What you are asked to do
The response must hold only the lines from the line containing "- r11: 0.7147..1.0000" through the end of the listing, exactly as written.
##### Data block
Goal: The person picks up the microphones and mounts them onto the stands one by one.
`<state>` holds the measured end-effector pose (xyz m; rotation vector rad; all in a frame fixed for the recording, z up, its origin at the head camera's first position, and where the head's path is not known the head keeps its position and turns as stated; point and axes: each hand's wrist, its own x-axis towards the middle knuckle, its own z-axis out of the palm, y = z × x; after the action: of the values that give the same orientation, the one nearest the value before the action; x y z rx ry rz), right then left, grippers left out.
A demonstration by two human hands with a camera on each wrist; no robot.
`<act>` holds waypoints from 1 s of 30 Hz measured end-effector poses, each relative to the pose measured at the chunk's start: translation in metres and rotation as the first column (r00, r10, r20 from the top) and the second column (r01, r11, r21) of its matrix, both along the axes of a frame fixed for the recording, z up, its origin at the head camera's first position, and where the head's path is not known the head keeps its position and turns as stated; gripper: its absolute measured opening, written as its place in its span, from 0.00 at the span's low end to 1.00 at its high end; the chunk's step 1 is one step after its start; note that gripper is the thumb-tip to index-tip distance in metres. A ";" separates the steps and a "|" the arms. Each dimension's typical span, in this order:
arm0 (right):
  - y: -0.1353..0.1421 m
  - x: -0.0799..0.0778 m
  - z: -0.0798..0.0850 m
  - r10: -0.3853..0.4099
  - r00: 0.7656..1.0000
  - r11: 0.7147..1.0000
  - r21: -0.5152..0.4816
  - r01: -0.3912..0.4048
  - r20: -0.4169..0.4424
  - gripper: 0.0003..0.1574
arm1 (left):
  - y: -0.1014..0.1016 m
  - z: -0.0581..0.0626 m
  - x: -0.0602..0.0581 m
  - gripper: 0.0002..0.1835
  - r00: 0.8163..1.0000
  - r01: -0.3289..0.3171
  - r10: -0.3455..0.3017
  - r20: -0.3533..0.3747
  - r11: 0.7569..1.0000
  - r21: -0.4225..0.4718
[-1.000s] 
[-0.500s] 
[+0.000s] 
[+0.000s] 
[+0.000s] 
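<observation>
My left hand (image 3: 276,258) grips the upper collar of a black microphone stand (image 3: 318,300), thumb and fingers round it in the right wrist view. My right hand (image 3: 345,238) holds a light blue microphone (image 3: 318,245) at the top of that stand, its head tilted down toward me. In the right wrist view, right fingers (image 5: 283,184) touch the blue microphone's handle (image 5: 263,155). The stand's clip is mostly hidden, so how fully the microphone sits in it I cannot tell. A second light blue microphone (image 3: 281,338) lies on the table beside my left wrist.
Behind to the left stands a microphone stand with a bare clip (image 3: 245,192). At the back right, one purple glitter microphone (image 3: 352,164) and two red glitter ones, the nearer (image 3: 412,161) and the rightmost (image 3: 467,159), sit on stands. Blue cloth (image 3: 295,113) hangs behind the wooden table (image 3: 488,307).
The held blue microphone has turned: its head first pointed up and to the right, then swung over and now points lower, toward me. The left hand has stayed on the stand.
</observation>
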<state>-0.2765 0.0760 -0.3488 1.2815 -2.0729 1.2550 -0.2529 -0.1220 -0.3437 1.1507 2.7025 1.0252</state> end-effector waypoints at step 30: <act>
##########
Problem solution
  - r11: 0.7147..1.0000
  - r21: -0.5152..0.4816
  - r01: -0.3912..0.4048
  - r20: -0.4169..0.4424
  - gripper: 0.0003..0.1574
arm1 (left):
  - y: -0.1014..0.1016 m
  - z: -0.0581..0.0626 m
  - x: -0.0602..0.0581 m
  - gripper: 0.0002..0.1835
  - r00: 0.8163..1.0000
  - r01: -0.3289..0.3171
  - r10: -0.3455..0.3017
  - r20: -0.3533..0.3747
  - r11: 0.7569..1.0000
  - r21: -0.4225..0.4718
[-1.000s] 
[-0.500s] 
[+0.000s] 
[+0.000s] 
[+0.000s] 
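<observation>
My left hand (image 3: 276,258) grips the upper collar of a black microphone stand (image 3: 318,300), thumb and fingers round it in the right wrist view. My right hand (image 3: 345,238) holds a light blue microphone (image 3: 318,245) at the top of that stand, its head tilted down toward me. In the right wrist view, right fingers (image 5: 283,184) touch the blue microphone's handle (image 5: 263,155). The stand's clip is mostly hidden, so how fully the microphone sits in it I cannot tell. A second light blue microphone (image 3: 281,338) lies on the table beside my left wrist.
Behind to the left stands a microphone stand with a bare clip (image 3: 245,192). At the back right, one purple glitter microphone (image 3: 352,164) and two red glitter ones, the nearer (image 3: 412,161) and the rightmost (image 3: 467,159), sit on stands. Blue cloth (image 3: 295,113) hangs behind the wooden table (image 3: 488,307).
The held blue microphone has turned: its head first pointed up and to the right, then swung over and now points lower, toward me. The left hand has stayed on the stand.
</observation>
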<state>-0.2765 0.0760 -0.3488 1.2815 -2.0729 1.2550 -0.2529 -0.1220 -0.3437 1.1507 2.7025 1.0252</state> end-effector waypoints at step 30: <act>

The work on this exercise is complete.